From the results, arginine levels in the hippocampus were greater in the ST36 group than in the PC6 group, whereas the arginine levels in the cerebral cortex were not significantly different between the two groups (Fig. 2A, B). l-arginine involves nitric oxide (NO) synthase, which is related to the generation of endogenous NO. l-arginine induces vasodilation, and its long-term oral administration can alleviate the clinical symptoms of cardiovascular disorders26. NO levels are elevated in acupoints, inducing vasodilation and leading to an increase in local blood flow and also contributes to the specificity of acupoints27. The change of arginine level in these results partly support to explain of specificity of acupoints.
One of our results requires further explanation, namely why no significant difference was observed in the adenosine, arginine, GABA, and glycine levels of the hypothalamus among the three groups, except for higher adrenaline levels of the hypothalamus in the PC6 group than in the ST36 group (Fig. 3). The specificity of acupoints and the meridian in the hypothalamic paraventricular nucleus was reported in a study using acupuncture stimulation at different 33 points28. EA at PC6 or ST36 can elevate gonadotropin-releasing hormone (GnRH) mRNA levels in the hypothalamus of female rats29. GnRH acts as a primary brain signal in the hypothalamic–pituitary–ovarian axis response to the release of follicle-stimulating hormone, luteinizing hormone, and neurotransmitters and neuropeptides such as GABA and glutamate29,30. The functional connectivity between the amygdala and hypothalamus is observed in patients with carpal tunnel syndrome subjected to acupuncture stimuli31. The hypothalamus centrally communicates acupuncture stimulation because the 2 Hz EA at LI4 can induce hypothalamus activation, which in turn extends to the insula, anterior cingulate cortex, and other brain regions32. Although acupuncture stimulation reaches hypothalamus, only moderate change has been observed on these neurotransmitters in this study. Therefore, hypothalamus may mainly coordinate signals and transmit to the cerebral cortex and hippocampus. Considering all of these findings together, we suggest that an acupuncture signal transfers from the point to the hypothalamus, after which it transfers to the cerebral cortex and hippocampus, producing physiological action possibly playing a partially critical role in acupuncture stimulation, but further study is still needed..

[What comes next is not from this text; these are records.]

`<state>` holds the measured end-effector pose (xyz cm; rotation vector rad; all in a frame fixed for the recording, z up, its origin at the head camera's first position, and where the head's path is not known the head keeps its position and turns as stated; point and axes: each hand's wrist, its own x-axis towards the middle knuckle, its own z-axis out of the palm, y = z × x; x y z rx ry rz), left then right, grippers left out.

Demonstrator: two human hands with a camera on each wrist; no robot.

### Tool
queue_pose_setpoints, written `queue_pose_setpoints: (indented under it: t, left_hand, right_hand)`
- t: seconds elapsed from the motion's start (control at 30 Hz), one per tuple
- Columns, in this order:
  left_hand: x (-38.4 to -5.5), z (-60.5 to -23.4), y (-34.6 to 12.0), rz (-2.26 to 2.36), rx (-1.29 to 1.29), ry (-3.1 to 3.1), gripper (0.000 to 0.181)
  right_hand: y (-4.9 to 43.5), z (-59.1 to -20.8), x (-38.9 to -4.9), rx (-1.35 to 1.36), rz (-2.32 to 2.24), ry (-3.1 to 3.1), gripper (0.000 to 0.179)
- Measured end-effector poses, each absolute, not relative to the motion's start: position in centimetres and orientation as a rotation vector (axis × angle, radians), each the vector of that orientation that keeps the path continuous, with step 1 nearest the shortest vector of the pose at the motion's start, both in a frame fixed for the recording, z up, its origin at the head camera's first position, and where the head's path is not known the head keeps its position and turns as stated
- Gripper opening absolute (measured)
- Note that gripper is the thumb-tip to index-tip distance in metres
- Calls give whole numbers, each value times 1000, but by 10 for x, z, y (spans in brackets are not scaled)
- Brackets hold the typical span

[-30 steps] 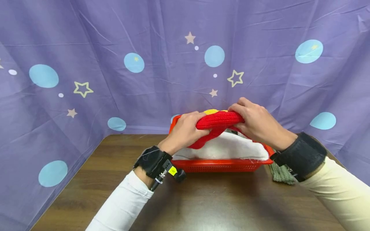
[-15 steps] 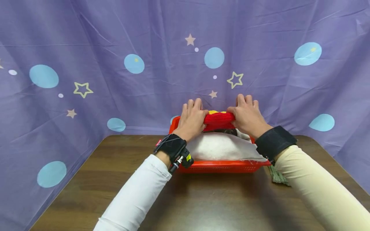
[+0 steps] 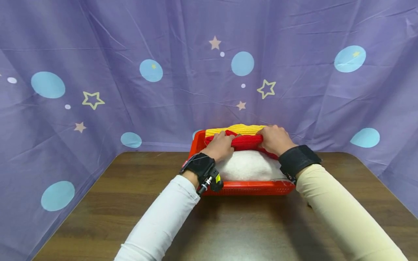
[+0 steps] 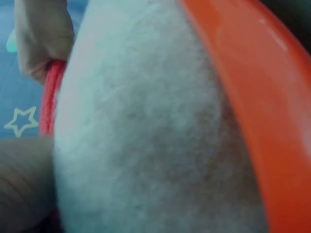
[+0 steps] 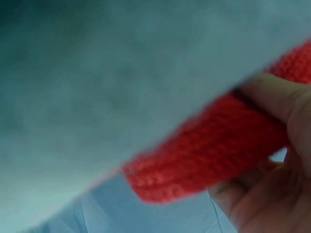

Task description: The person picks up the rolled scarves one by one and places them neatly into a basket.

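Observation:
A folded red ribbed knit [image 3: 247,142] lies across the inside of a red plastic basket [image 3: 251,187], behind a bulging white fleecy cloth [image 3: 253,166]. My left hand [image 3: 219,146] grips the knit's left part. At its right end my right hand [image 3: 276,140] holds it; the right wrist view shows thumb and fingers [image 5: 272,189] on either side of the red fabric [image 5: 204,150]. A yellow ribbed knit [image 3: 240,128] shows along the basket's back. White cloth [image 4: 141,116] fills most of the left wrist view and hides the left fingertips.
The basket stands at the back of a brown wooden table [image 3: 140,203], close to a purple curtain [image 3: 183,72] with stars and dots. A small dark bit of something [image 3: 309,205] peeks out beside my right sleeve.
Both hands have lowered the red knit into the basket, and more of the yellow knit shows behind it. My right arm has moved left; the green knit right of the basket is now mostly hidden.

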<state>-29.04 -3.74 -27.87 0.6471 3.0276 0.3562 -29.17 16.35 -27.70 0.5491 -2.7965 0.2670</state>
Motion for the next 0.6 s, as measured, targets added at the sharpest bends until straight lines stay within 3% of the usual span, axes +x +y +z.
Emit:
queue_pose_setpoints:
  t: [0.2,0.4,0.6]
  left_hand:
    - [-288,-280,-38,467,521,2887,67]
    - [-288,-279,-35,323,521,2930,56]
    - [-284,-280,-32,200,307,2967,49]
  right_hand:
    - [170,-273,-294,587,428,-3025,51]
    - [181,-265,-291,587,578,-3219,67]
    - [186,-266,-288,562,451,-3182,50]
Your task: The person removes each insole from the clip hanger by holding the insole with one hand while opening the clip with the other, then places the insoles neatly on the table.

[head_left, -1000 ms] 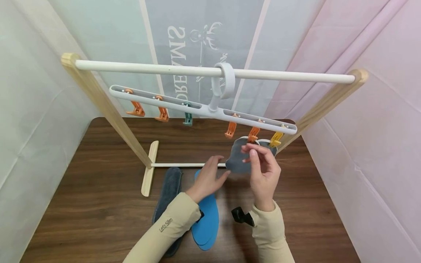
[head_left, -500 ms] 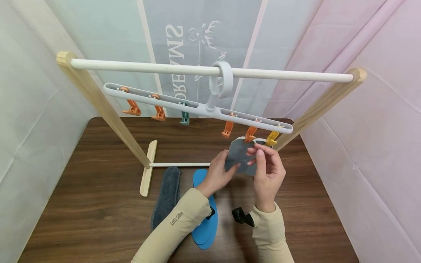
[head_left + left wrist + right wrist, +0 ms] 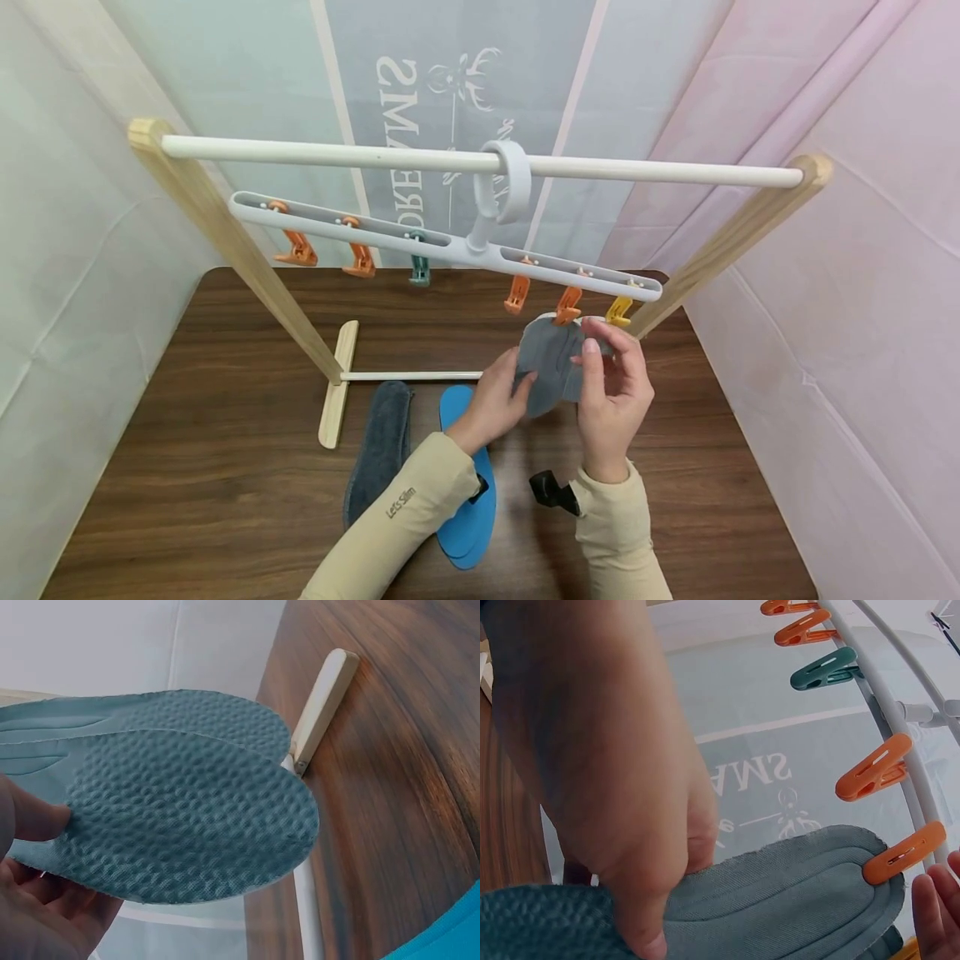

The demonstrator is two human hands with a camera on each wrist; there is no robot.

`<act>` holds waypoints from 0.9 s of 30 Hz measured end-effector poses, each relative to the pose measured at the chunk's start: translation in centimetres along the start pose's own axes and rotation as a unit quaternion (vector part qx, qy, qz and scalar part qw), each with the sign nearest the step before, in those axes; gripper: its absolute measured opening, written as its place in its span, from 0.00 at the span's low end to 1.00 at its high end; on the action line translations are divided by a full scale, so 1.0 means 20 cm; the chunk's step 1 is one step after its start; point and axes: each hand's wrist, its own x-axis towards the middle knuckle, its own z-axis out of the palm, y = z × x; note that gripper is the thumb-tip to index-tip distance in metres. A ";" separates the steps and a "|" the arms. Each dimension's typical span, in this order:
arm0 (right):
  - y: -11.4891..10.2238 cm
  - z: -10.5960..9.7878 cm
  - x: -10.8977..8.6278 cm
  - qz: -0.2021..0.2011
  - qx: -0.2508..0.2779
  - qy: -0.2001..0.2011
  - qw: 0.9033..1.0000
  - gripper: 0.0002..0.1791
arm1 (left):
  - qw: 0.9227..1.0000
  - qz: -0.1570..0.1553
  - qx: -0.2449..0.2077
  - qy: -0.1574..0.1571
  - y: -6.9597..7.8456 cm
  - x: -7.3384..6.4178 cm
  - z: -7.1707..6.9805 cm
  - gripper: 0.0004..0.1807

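A grey insole point(image 3: 546, 362) hangs from an orange clip point(image 3: 567, 306) on the white hanger point(image 3: 487, 250). My left hand point(image 3: 489, 406) pinches its left edge, thumb on the face and fingers behind, as the left wrist view shows. Beside and partly behind it is a second grey insole point(image 3: 206, 712), below the yellow clip point(image 3: 618, 311). In front of the insoles my right hand point(image 3: 613, 392) is raised with loosely bent fingers, close to the orange clip. The right wrist view shows the fingertips point(image 3: 930, 907) beside that clip, apart from it and holding nothing.
The hanger hooks over a white rail point(image 3: 322, 156) between wooden posts. Left of the insoles hang another orange clip point(image 3: 517, 294), a green clip point(image 3: 420, 269) and more orange ones. Blue insoles point(image 3: 468, 525) and a dark plush insole point(image 3: 378, 450) lie on the wooden table point(image 3: 225, 467).
My left hand has moved right and taken hold of the insole's edge, turning its face. The right hand has shifted slightly right. The hanger has swung a little to the left.
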 end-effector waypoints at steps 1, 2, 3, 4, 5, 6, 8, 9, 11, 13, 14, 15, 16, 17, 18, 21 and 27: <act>0.00 0.00 0.00 0.001 -0.009 0.000 1.000 0.11 | 1.000 0.000 0.000 -0.006 0.00 0.00 0.00 0.23; 0.00 0.00 0.00 0.003 -0.020 0.000 1.000 0.12 | 1.000 0.000 0.001 -0.012 0.00 0.00 0.00 0.23; 0.00 0.00 0.00 0.008 -0.028 -0.002 1.000 0.12 | 1.000 0.000 0.001 -0.018 0.00 -0.01 0.00 0.24; 0.00 0.00 0.00 0.016 -0.035 -0.004 0.999 0.13 | 1.000 0.000 0.004 -0.022 -0.01 -0.01 0.00 0.24; 0.00 0.00 0.00 0.024 -0.042 -0.008 0.999 0.14 | 1.000 0.000 0.007 -0.025 -0.01 -0.01 -0.01 0.24; 0.00 0.00 0.00 0.033 -0.049 -0.014 0.998 0.14 | 1.000 0.002 0.010 -0.028 -0.01 -0.02 -0.01 0.24; 0.01 0.00 0.01 0.052 -0.059 -0.029 0.996 0.16 | 0.999 0.009 0.019 -0.030 -0.01 -0.02 -0.01 0.24; 0.01 0.00 0.02 0.062 -0.062 -0.037 0.995 0.17 | 0.999 0.010 0.022 -0.032 -0.01 -0.03 -0.01 0.24; 0.00 0.00 0.03 0.078 -0.065 -0.055 0.993 0.18 | 0.999 0.009 0.025 -0.038 -0.01 -0.03 -0.01 0.24; 0.00 0.00 0.04 0.090 -0.064 -0.075 0.991 0.19 | 0.999 0.013 0.026 -0.043 -0.01 -0.04 -0.01 0.24; 0.00 0.00 0.05 0.094 -0.062 -0.085 0.990 0.19 | 0.999 0.011 0.025 -0.047 0.00 -0.04 -0.02 0.25; 0.00 0.00 0.06 0.097 -0.059 -0.093 0.989 0.19 | 0.998 0.012 0.025 -0.049 0.00 -0.04 -0.02 0.25; 0.00 0.00 0.07 0.100 -0.056 -0.101 0.988 0.19 | 0.998 0.013 0.027 -0.049 0.00 -0.04 -0.02 0.25; 0.00 0.00 0.08 0.103 -0.055 -0.108 0.987 0.19 | 0.998 0.016 0.027 -0.049 0.00 -0.05 -0.02 0.24; 0.00 0.00 0.08 0.106 -0.050 -0.114 0.987 0.19 | 0.998 0.018 0.028 -0.047 0.00 -0.05 -0.02 0.24; 0.00 0.00 0.11 0.120 -0.028 -0.127 0.984 0.20 | 0.998 0.024 0.031 -0.043 0.01 -0.05 -0.02 0.24; -0.01 0.02 0.14 0.149 0.011 -0.159 0.976 0.19 | 0.998 0.030 0.030 -0.049 0.01 -0.06 -0.02 0.25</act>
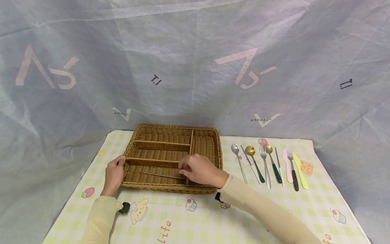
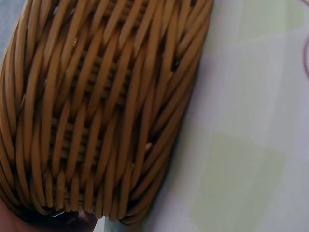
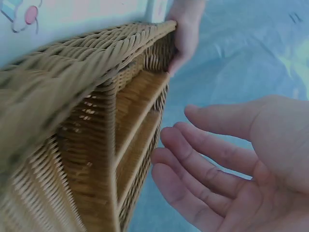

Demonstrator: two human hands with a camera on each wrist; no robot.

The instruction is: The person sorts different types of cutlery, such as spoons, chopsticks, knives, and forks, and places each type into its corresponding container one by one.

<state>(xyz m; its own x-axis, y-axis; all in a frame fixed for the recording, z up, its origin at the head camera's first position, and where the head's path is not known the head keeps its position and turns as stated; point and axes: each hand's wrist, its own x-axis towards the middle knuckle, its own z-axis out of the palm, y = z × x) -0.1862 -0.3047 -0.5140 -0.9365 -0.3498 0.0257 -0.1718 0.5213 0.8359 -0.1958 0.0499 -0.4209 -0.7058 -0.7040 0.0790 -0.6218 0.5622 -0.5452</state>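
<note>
A brown wicker tray [image 1: 170,189] with several compartments lies on the table. My left hand [image 1: 115,173] holds its left side, thumb on the rim; in the left wrist view the woven wall [image 2: 96,116] fills much of the picture. Over the front compartment hovers my right hand [image 1: 199,171], its fingers loosely bent. The right wrist view shows that right hand [image 3: 222,164] with thumb and fingers apart and nothing between them. A thin, slender utensil [image 1: 166,175] lies in the front compartment, its right end close under the right fingertips.
Right of the tray lies a row of cutlery: a silver spoon [image 1: 235,148], gold spoons [image 1: 250,151], forks [image 1: 263,153], thin sticks [image 1: 279,166], a pink knife [image 1: 287,166] and a yellow knife [image 1: 301,171]. A grey cloth [image 1: 195,67] hangs behind the checked tablecloth [image 1: 137,230].
</note>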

In conclusion, our results indicated differences among the sham, PC6, and ST36 groups in the cerebral cortex, hippocampus, and hypothalamus. EA produces different changes at ST36 and PC6 in the aforementioned neurotransmitters in the cerebral cortex and hippocampus, suggesting point specificity. The hypothalamus is a characterized central expression of acupuncture stimulation; some signals from acupuncture stimulation extend to other brain areas, possibly through the hypothalamus, but further study is needed in the future.